Angstforscher zu Lockerungen: Die Menschen bleiben diszipliniert
09.05.2020
epd
epd-Gespräch: Martina Schwager

Göttingen (epd). Der Göttinger Angstforscher Borwin Bandelow sieht nach den weitreichenden Lockerungen in der Corona-Krise kaum die Gefahr, dass die Menschen leichtsinnig werden und in großer Zahl wieder in die Geschäfte und Restaurants strömen. "Es wird weiterhin sehr gesittet und diszipliniert zugehen", sagte Bandelow dem Evangelischen Pressedienst (epd). Hinzu komme, dass die weiterhin geltenden Auflagen den Genussfaktor in Grenzen hielten. "Wenn ich in ein Restaurant gehe und der Kellner bedient mich mit Mundschutz und Handschuhen, dann bleibt bei mir das mulmige Gefühl, dass der Koch vielleicht doch Corona hat. Das stelle ich mir ziemlich spaßfrei vor."

Bandelow prophezeite, die neu gewonnene Freiheit werde viele Menschen eher verunsichern und vielleicht sogar wieder in größere Angst versetzen. Manch einer habe es genossen, "von einer Übermutti oder einem Übervati behütet" zu werden. "Die Menschen wollen eine klare Aussage wie 'Alle bleiben zu Hause' oder 'Alles ist geschlossen'", sagte der Psychiater und Psychotherapeut. "Jetzt gibt die Politik die Verantwortung wieder an die Bürger zurück und jeder muss wieder auf sich selbst aufpassen." Die meisten würden deshalb lieber weiterhin Vorsicht walten lassen.

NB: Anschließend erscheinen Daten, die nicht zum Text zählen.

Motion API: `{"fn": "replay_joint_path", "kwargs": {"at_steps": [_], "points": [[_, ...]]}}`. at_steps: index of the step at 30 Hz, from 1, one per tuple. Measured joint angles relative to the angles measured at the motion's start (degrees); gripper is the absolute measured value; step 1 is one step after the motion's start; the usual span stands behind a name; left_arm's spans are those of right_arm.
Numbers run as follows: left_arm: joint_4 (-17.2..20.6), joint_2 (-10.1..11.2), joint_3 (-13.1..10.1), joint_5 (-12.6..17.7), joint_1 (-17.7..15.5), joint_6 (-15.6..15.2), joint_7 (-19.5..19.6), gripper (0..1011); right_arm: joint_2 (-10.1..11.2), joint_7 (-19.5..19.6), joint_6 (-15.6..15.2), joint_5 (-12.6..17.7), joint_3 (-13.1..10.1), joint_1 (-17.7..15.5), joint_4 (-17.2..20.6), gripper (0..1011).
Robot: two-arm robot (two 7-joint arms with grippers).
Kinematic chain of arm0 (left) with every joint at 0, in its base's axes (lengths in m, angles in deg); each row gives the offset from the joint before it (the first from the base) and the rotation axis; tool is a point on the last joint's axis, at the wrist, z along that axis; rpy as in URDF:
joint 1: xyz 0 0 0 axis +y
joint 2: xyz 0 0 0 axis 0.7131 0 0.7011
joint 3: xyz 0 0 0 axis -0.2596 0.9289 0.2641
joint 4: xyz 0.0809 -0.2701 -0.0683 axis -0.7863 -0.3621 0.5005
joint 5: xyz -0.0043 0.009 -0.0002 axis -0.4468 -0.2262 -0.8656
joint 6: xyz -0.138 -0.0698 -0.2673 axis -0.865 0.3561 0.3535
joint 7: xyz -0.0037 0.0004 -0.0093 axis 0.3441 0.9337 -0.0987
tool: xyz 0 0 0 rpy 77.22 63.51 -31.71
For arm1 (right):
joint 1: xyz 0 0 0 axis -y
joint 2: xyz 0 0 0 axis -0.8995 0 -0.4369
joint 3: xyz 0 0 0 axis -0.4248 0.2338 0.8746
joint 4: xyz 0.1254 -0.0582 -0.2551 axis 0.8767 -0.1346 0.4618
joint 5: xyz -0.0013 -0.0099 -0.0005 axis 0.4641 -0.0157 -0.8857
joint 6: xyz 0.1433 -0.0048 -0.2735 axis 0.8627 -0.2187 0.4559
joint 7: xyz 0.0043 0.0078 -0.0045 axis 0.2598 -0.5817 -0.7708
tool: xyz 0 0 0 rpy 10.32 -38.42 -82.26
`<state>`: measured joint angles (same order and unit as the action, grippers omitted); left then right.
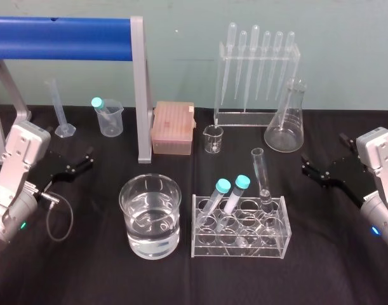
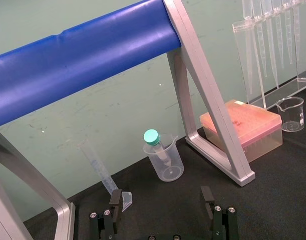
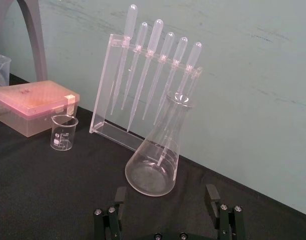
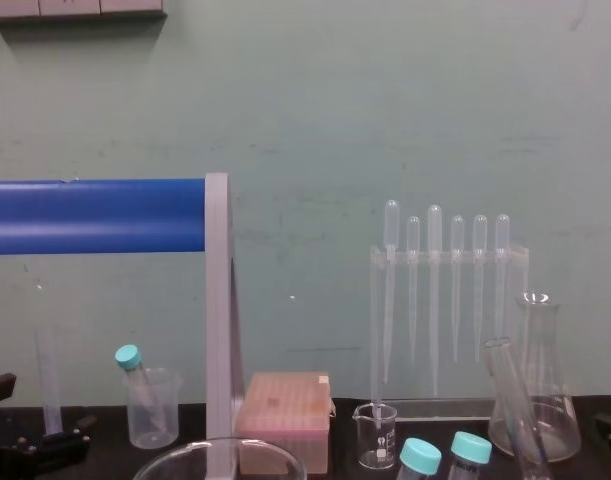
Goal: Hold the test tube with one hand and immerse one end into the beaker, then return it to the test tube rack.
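Observation:
The test tube [image 1: 260,173], slim clear glass with an open rim, stands tilted in the back right of the clear test tube rack [image 1: 239,249] at the table's front centre; the chest view shows its top [image 4: 512,392]. Left of the rack stands the wide beaker [image 1: 126,202], partly filled with clear liquid, and its rim [image 4: 220,452] shows in the chest view. My left gripper [image 1: 79,164] hovers open at the far left, well away from both. My right gripper [image 1: 317,171] hovers open to the right of the rack, with nothing between its fingers [image 3: 211,194].
Two teal-capped tubes [image 1: 228,190] lean in the rack's left side. Behind stand a pink tip box [image 1: 173,128], a small beaker [image 1: 213,138], a conical flask [image 1: 287,121] and a pipette stand [image 1: 257,76]. A blue bar on a grey frame [image 1: 140,89], a plastic beaker [image 1: 109,117] and a cylinder [image 1: 60,111] fill the back left.

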<state>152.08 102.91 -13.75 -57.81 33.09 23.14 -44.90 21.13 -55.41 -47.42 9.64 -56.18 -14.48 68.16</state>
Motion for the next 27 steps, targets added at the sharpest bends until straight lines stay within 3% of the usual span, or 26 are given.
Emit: {"fn": "replay_joint_path", "kwargs": {"at_steps": [27], "points": [[0.0,0.0,0.0,0.0,0.0,0.0,0.0,1000,0.0,0.0,0.0,0.0,0.0,0.0,0.0,1000]]}}
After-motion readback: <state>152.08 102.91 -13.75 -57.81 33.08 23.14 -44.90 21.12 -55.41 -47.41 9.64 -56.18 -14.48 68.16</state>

Die neue Angst werde aber nicht erneut in Panik umschlagen wie zu Beginn der Pandemie, als sie zu unvernünftigen Verhaltensweisen wie dem Hamstern von Toilettenpapier geführt habe, sagte Bandelow. Nach etwa vier Wochen mache sich in jeder Krise eine realistische Risikoeinschätzung in der Bevölkerung breit. Aktuell könne man von 22.000 bestätigten Corona-Infizierten ausgehen, und wenn die errechnete Dunkelziffer stimme, wären das nicht mehr als 220.000 Menschen, die ansteckend sind. "Da ist die Gefahr doch relativ gering, dass ich mich mit Corona infiziere, wenn ich auf der Straße in einen anderen Menschen hineinlaufe."

Die von vielen befürchtete Zunahme von Depressionen, Angststörungen oder posttraumatischen Belastungsstörungen durch die Abstandsgebote in der Corona-Krise sei nicht eingetroffen, betonte der Ehrenvorsitzende der Deutschen Gesellschaft für Angstforschung. "Die große Vereinsamung kam nicht auf." Die Menschen hätten im Gegenteil sogar mehr Zeit für Gespräche und gemeinsame Spaziergänge gefunden - wenn auch mit zwei Metern Abstand. Selbst in Altenheimen hätten die Angehörigen es trotz Besuchsverboten geschafft, zur Oma Kontakt zu halten - am Gartenzaun, per Telefon oder Tablet.